» **TASK DESCRIPTION**
Repeat the data exactly, so that every line matches the original.

►

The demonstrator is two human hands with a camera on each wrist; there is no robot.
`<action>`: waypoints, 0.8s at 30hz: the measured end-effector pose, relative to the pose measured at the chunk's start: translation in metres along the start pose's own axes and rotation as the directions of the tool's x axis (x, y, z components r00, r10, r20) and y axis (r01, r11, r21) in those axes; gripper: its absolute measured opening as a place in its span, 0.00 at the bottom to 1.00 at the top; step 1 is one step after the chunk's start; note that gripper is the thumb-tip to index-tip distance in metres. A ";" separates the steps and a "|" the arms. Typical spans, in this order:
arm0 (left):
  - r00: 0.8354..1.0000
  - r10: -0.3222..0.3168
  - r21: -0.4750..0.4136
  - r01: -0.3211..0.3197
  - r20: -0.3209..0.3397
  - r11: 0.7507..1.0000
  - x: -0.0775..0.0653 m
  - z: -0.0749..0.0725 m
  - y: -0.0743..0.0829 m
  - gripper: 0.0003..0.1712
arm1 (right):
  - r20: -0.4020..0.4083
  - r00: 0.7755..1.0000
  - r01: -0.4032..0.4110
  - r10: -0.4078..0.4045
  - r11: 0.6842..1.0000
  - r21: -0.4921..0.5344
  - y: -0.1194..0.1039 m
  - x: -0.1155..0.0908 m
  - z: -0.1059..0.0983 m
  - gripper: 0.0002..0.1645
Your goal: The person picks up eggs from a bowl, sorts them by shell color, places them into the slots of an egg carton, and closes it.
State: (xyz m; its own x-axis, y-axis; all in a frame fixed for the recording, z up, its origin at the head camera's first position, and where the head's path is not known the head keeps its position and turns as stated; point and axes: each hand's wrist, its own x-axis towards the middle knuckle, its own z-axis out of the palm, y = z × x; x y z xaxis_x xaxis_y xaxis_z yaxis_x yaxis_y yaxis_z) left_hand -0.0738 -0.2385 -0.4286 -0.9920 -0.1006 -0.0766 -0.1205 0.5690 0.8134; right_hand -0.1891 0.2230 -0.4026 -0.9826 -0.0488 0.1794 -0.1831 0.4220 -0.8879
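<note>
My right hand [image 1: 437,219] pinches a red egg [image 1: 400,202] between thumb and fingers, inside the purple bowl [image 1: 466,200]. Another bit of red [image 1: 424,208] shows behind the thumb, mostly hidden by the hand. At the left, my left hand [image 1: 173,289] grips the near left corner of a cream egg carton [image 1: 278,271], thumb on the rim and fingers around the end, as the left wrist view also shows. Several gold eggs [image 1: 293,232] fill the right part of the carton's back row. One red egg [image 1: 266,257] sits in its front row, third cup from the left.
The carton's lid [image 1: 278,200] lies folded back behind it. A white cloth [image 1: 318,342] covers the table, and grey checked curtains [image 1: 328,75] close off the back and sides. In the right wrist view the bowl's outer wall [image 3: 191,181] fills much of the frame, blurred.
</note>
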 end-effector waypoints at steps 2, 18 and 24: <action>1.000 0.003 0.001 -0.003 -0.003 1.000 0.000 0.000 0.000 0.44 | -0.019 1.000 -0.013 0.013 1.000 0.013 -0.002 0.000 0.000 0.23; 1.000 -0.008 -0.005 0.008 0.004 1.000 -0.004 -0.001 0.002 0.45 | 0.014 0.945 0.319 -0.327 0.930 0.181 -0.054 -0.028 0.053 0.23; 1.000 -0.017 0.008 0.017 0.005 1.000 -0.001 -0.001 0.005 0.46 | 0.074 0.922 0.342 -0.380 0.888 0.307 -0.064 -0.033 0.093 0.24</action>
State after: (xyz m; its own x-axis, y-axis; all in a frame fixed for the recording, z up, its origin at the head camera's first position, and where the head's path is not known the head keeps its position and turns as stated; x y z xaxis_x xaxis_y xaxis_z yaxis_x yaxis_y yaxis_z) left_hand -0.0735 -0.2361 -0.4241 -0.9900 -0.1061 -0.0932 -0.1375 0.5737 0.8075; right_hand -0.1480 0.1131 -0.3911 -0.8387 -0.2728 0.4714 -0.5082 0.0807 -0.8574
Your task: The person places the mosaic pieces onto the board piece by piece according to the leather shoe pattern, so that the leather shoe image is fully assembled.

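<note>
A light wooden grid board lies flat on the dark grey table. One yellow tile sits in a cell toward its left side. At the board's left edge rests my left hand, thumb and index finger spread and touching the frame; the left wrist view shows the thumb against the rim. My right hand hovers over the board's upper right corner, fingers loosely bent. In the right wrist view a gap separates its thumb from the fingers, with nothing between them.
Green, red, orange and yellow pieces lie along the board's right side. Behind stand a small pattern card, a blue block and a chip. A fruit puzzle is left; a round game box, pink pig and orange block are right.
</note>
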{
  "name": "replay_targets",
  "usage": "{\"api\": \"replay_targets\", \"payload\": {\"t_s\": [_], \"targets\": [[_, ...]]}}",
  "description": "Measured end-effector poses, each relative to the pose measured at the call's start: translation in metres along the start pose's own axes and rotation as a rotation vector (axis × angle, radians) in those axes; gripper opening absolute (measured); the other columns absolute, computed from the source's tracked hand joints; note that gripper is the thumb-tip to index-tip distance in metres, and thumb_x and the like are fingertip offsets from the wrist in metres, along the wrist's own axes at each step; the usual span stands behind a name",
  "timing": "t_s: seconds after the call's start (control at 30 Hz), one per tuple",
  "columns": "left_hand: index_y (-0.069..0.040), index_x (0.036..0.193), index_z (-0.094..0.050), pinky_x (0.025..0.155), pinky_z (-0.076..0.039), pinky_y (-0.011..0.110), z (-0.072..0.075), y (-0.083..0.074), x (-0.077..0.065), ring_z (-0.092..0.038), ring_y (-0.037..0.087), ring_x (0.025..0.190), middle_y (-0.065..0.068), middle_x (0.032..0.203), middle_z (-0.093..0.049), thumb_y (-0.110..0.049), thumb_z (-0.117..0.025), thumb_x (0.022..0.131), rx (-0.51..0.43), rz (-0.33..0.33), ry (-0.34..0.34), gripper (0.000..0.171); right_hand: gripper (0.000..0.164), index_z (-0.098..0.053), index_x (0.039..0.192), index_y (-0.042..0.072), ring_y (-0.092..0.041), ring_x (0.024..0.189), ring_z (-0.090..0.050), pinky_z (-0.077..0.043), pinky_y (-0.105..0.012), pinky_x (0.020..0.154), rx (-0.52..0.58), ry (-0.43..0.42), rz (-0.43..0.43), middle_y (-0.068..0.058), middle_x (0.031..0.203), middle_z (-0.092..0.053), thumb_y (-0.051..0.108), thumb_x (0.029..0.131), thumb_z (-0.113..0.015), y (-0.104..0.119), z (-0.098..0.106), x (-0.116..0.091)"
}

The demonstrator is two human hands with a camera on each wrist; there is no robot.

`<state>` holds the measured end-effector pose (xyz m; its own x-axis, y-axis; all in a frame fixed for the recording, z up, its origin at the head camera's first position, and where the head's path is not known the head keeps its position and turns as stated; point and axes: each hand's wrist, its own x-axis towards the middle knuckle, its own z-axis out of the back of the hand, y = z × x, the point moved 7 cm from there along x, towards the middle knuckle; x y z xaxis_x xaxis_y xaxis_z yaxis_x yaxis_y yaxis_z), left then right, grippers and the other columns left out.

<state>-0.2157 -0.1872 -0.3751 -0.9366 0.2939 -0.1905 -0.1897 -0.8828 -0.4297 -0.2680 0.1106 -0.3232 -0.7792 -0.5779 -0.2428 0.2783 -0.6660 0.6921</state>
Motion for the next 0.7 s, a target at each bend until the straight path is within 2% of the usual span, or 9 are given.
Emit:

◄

» **EXERCISE SOLUTION**
The demonstrator is two human hands with a camera on each wrist; there is no robot.
`<action>`: waypoints, 0.8s at 30hz: the measured end-effector pose, relative to the pose measured at the chunk's start: translation in metres along the start pose's own axes and rotation as the directions of the tool's x axis (x, y, z components r00, r10, r20) and y axis (r01, r11, r21) in those axes; gripper: its absolute measured opening as a place in its span, 0.00 at the bottom to 1.00 at the top; step 1 is one step after the chunk's start; note that gripper is the thumb-tip to index-tip distance in metres. A ";" separates the steps and a "|" the arms. Typical spans, in this order:
arm0 (left):
  - r00: 0.8354..1.0000
  - r10: -0.3222..0.3168
  - r21: -0.4750..0.4136
  - r01: -0.3211..0.3197
  - r20: -0.3209..0.3397
  - r11: 0.7507..1.0000
  - x: -0.0775..0.0653 m
  - z: -0.0749..0.0725 m
  - y: -0.0743..0.0829 m
  - gripper: 0.0003..0.1712
arm1 (right):
  - r20: -0.4020..0.4083
  - r00: 0.7755..1.0000
  - r01: -0.4032..0.4110
  - r10: -0.4078..0.4045
  - r11: 0.6842..1.0000
  - r21: -0.4921..0.5344
  - y: -0.1194..0.1039 m
  - x: -0.1155..0.0908 m
  - z: -0.1059..0.0983 m
  - gripper: 0.0002..0.1645
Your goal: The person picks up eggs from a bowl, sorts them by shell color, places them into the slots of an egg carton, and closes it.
State: (xyz m; its own x-axis, y-axis; all in a frame fixed for the recording, z up, its origin at the head camera's first position, and where the head's path is not known the head keeps its position and turns as stated; point and axes: each hand's wrist, its own x-axis towards the middle knuckle, its own z-axis out of the palm, y = z × x; x y z xaxis_x xaxis_y xaxis_z yaxis_x yaxis_y yaxis_z) left_hand -0.0738 -0.2385 -0.4286 -0.9920 -0.1006 -0.0766 -0.1205 0.5690 0.8134; right_hand -0.1891 0.2230 -0.4026 -0.9826 -0.0488 0.1794 -0.1831 0.4220 -0.8879
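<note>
My right hand [image 1: 437,219] pinches a red egg [image 1: 400,202] between thumb and fingers, inside the purple bowl [image 1: 466,200]. Another bit of red [image 1: 424,208] shows behind the thumb, mostly hidden by the hand. At the left, my left hand [image 1: 173,289] grips the near left corner of a cream egg carton [image 1: 278,271], thumb on the rim and fingers around the end, as the left wrist view also shows. Several gold eggs [image 1: 293,232] fill the right part of the carton's back row. One red egg [image 1: 266,257] sits in its front row, third cup from the left.
The carton's lid [image 1: 278,200] lies folded back behind it. A white cloth [image 1: 318,342] covers the table, and grey checked curtains [image 1: 328,75] close off the back and sides. In the right wrist view the bowl's outer wall [image 3: 191,181] fills much of the frame, blurred.
</note>
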 end-effector waypoints at steps 2, 18 and 24: <action>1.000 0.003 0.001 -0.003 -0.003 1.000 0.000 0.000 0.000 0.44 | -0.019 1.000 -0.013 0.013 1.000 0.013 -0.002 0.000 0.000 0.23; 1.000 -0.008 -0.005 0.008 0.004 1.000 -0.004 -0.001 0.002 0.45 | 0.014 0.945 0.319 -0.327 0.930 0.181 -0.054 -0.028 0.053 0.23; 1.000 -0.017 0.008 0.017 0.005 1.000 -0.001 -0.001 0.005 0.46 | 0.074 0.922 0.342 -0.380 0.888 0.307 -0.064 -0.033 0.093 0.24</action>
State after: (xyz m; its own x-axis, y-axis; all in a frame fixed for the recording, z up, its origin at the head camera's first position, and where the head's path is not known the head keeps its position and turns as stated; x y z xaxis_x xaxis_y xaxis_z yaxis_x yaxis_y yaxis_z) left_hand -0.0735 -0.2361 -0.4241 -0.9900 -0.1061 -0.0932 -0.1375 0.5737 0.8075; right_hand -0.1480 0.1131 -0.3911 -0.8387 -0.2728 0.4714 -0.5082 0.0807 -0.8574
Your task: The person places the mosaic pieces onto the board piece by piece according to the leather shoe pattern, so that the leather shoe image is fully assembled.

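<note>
A light wooden grid board lies flat on the dark grey table. One yellow tile sits in a cell toward its left side. At the board's left edge rests my left hand, thumb and index finger spread and touching the frame; the left wrist view shows the thumb against the rim. My right hand hovers over the board's upper right corner, fingers loosely bent. In the right wrist view a gap separates its thumb from the fingers, with nothing between them.
Green, red, orange and yellow pieces lie along the board's right side. Behind stand a small pattern card, a blue block and a chip. A fruit puzzle is left; a round game box, pink pig and orange block are right.
</note>
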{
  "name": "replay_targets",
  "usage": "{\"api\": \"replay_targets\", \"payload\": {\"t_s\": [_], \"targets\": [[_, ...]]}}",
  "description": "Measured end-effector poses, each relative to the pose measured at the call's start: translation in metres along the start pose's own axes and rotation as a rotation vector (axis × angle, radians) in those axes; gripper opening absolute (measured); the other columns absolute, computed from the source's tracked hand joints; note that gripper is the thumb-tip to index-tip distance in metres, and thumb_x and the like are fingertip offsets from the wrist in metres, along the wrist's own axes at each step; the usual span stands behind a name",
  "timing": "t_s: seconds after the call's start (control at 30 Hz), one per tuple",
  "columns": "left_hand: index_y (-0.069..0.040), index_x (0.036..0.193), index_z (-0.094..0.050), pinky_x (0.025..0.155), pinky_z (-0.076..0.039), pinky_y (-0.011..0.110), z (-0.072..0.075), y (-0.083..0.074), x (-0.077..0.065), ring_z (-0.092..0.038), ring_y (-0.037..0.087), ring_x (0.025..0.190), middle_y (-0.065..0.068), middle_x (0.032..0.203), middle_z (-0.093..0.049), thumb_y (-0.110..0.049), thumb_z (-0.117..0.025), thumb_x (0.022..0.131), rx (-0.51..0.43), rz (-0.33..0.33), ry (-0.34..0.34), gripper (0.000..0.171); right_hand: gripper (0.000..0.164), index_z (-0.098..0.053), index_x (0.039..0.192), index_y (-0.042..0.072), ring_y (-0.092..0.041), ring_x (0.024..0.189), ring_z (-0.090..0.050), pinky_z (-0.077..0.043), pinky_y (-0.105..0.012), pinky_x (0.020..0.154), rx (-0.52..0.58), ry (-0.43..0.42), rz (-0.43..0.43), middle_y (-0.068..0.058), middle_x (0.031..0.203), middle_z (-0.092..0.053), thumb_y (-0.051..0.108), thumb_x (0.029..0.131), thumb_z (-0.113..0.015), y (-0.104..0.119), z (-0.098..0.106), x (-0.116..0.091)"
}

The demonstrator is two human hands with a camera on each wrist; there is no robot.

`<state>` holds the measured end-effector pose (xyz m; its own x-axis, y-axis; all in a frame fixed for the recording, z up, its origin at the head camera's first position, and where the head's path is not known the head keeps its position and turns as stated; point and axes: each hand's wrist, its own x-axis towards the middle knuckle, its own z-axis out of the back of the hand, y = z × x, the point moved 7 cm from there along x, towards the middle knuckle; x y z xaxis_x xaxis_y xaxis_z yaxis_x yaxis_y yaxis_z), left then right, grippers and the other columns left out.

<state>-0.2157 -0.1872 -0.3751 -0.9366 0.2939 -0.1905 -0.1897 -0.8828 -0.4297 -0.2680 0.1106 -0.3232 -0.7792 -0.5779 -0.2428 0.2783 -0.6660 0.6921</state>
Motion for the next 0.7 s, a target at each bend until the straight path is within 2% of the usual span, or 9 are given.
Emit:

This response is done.